Health
More than just your smile
Since the beginning of modern healthcare, medicine and dentistry have existed as separate healthcare domains.
Dr Jimmy Kayastha
Since the beginning of modern healthcare, medicine and dentistry have existed as separate healthcare domains. The systemic separation began a century ago, and health care policy has historically reinforced it. While this separation appeared to serve well for many years, significant changes in healthcare have occurred and this separation is now obsolete and may in fact be harmful. This artificial division of care into organisational silos ignores the fact that the mouth is part of the body.
The emergent understanding of how oral health affects overall health, and vice versa, suggests that continuation of this separation leads to incomplete, inaccurate, inefficient and inadequate treatment of both medical and dental diseases. We are entering an era of accountability and need to focus on oral and craniofacial health as well as its connection to systemic health, research and education. This will assure the highest quality of care and safety for the patients and the communities.
Growing evidence supports the need to integrate medical and dental patient care and data. Very few organisations in Nepal are positioned to address this issue and medical and dental practices continue to remain silo-ed in delivering healthcare. Focus should be on developing health information technology infrastructure to share the patient information seamlessly across medical and dental providers. This not only promotes delivery of effective and high-quality care but also cost-effective healthcare.
Given the approach to oral health in health care policy in Nepal, it ought to be no surprise that children, especially from low income families are seeing increasing rates of unmet dental care needs and rising emergency room visits for oral conditions. It is also not surprising that financial barriers to dental care are more severe than for any other health care service. Dental care is less readily available compared to medical care within government health care facilities.

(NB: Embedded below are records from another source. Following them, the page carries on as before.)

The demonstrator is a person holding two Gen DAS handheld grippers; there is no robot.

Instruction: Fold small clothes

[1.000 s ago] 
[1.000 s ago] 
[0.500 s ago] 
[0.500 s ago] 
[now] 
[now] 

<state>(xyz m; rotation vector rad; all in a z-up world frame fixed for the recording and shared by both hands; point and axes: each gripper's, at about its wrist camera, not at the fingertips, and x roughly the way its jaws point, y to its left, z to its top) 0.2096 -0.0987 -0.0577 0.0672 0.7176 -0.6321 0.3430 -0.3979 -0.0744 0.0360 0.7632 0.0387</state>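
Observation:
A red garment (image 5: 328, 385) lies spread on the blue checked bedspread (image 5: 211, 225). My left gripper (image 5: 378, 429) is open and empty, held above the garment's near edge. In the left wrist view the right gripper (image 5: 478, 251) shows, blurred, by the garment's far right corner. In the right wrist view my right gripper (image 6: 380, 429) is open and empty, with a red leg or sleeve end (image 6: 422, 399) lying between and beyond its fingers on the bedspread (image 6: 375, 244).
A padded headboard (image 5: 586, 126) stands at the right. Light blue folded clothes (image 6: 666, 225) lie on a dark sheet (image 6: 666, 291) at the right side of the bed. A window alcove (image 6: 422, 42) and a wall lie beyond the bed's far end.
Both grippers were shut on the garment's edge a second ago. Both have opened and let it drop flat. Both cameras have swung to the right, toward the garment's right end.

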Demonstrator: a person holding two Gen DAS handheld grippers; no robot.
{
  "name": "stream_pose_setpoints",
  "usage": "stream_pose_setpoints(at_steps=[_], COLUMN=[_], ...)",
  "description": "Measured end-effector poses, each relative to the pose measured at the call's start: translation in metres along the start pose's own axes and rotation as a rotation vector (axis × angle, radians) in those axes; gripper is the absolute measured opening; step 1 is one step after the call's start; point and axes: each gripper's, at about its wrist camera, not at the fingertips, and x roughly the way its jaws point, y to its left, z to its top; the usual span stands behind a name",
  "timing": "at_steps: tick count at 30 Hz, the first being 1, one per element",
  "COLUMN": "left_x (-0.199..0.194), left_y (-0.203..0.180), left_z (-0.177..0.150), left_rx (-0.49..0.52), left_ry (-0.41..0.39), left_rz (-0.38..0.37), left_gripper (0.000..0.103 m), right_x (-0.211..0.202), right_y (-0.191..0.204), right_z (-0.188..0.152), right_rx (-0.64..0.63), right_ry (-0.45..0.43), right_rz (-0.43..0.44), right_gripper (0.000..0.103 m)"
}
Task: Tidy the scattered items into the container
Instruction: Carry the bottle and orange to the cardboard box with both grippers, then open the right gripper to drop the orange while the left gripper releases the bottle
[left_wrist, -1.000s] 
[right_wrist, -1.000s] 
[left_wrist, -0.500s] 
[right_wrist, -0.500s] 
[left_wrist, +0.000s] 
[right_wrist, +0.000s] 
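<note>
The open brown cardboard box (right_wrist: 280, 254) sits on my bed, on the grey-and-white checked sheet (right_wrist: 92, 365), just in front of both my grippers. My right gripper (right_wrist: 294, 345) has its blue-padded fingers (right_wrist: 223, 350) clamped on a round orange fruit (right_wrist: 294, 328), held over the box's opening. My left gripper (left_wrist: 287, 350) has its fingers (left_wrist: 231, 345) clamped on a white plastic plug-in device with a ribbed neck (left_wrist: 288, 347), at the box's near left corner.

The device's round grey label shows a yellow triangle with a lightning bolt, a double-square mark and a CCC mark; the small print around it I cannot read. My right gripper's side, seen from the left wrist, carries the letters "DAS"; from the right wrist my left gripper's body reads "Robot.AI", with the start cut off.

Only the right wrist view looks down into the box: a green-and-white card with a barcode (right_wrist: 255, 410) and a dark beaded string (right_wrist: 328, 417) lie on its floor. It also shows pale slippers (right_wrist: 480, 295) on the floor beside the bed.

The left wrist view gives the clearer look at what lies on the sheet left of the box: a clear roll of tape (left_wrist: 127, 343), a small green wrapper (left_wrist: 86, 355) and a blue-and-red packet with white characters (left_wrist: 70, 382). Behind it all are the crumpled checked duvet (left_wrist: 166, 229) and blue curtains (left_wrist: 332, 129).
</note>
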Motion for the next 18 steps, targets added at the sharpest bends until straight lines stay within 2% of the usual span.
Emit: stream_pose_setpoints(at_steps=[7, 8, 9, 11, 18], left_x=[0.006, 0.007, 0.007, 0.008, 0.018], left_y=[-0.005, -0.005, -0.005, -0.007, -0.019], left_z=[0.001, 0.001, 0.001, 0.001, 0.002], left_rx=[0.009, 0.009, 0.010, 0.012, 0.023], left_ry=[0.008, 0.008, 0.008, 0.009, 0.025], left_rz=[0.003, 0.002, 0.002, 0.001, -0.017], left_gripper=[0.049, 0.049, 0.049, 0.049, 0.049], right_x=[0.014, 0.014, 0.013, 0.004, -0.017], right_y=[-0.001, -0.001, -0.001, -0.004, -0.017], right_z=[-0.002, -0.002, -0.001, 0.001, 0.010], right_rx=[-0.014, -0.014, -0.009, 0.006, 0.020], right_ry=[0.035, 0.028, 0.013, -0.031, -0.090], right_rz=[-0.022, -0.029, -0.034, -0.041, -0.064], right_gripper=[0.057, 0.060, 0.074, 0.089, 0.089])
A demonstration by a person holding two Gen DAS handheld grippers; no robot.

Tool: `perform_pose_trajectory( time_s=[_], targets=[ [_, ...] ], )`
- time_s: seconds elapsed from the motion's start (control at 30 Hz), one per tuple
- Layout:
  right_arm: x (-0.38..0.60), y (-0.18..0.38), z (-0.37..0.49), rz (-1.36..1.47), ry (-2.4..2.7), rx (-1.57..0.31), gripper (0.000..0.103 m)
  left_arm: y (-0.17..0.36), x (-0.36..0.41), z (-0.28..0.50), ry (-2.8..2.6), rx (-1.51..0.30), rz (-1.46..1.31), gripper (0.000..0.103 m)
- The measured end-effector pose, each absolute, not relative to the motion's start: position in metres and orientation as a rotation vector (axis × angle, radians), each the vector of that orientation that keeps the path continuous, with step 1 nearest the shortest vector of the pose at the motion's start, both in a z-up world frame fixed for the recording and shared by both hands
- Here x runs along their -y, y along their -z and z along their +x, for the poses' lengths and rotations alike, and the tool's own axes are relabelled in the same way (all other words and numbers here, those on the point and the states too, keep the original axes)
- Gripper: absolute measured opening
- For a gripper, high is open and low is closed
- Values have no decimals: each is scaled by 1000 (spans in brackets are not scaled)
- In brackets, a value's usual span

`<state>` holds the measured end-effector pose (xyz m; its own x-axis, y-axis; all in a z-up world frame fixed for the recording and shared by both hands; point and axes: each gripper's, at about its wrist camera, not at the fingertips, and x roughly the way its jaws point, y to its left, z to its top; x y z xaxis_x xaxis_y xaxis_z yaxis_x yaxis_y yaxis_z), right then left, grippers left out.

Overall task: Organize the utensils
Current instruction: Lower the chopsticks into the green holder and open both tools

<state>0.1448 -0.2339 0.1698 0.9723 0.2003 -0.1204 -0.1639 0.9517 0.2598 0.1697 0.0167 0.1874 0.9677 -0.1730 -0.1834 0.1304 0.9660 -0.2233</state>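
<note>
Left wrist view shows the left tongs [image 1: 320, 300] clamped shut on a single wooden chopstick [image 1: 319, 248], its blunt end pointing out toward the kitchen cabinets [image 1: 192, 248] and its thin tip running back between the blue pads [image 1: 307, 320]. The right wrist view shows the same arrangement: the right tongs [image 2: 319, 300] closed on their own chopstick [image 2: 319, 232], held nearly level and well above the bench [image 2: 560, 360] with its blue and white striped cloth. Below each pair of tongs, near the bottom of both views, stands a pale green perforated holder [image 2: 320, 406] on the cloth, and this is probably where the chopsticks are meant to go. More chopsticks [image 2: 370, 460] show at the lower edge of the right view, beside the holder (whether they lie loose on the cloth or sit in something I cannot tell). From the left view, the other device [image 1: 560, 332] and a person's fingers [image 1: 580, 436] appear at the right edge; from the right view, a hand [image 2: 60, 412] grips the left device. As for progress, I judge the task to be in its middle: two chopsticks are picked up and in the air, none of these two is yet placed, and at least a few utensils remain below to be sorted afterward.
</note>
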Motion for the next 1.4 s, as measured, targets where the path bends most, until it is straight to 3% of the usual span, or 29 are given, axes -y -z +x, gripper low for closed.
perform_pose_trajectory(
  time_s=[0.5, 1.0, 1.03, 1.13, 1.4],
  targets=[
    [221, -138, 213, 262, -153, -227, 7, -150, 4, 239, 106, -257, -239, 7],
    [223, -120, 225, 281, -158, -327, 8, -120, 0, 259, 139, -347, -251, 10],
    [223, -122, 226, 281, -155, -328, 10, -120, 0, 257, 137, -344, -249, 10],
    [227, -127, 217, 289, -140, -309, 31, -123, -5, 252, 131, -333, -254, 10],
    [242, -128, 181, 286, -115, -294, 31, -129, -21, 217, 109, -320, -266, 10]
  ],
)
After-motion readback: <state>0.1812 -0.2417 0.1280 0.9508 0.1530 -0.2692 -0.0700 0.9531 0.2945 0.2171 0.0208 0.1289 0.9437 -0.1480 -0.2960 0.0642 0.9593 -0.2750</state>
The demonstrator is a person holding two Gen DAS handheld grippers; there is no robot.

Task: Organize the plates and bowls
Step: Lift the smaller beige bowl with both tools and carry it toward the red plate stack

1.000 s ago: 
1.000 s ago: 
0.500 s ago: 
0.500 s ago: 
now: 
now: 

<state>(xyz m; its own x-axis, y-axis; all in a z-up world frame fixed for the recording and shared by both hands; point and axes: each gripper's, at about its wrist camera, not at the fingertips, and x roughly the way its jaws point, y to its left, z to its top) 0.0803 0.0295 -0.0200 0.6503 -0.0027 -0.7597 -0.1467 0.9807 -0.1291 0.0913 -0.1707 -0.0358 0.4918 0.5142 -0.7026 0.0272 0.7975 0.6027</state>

Emerging evidence shows a relationship between poor oral hygience, cardiovascular disease and other chronic diseases—the common link is inflammation. Periodontal disease is caused by bacteria. When your gums are inflamed, bacteria from the mouth are getting into the bloodstream. There have been evidence based scientific findings worth highlighting. The presence of periodontal disease may be associated with heart attacks, respiratory disease, diabetes, preterm births, erectile dysfunction and osteoporosis. There are links between human papillomavirus and oral cancers. Periodontal disease can kill more than just your smile.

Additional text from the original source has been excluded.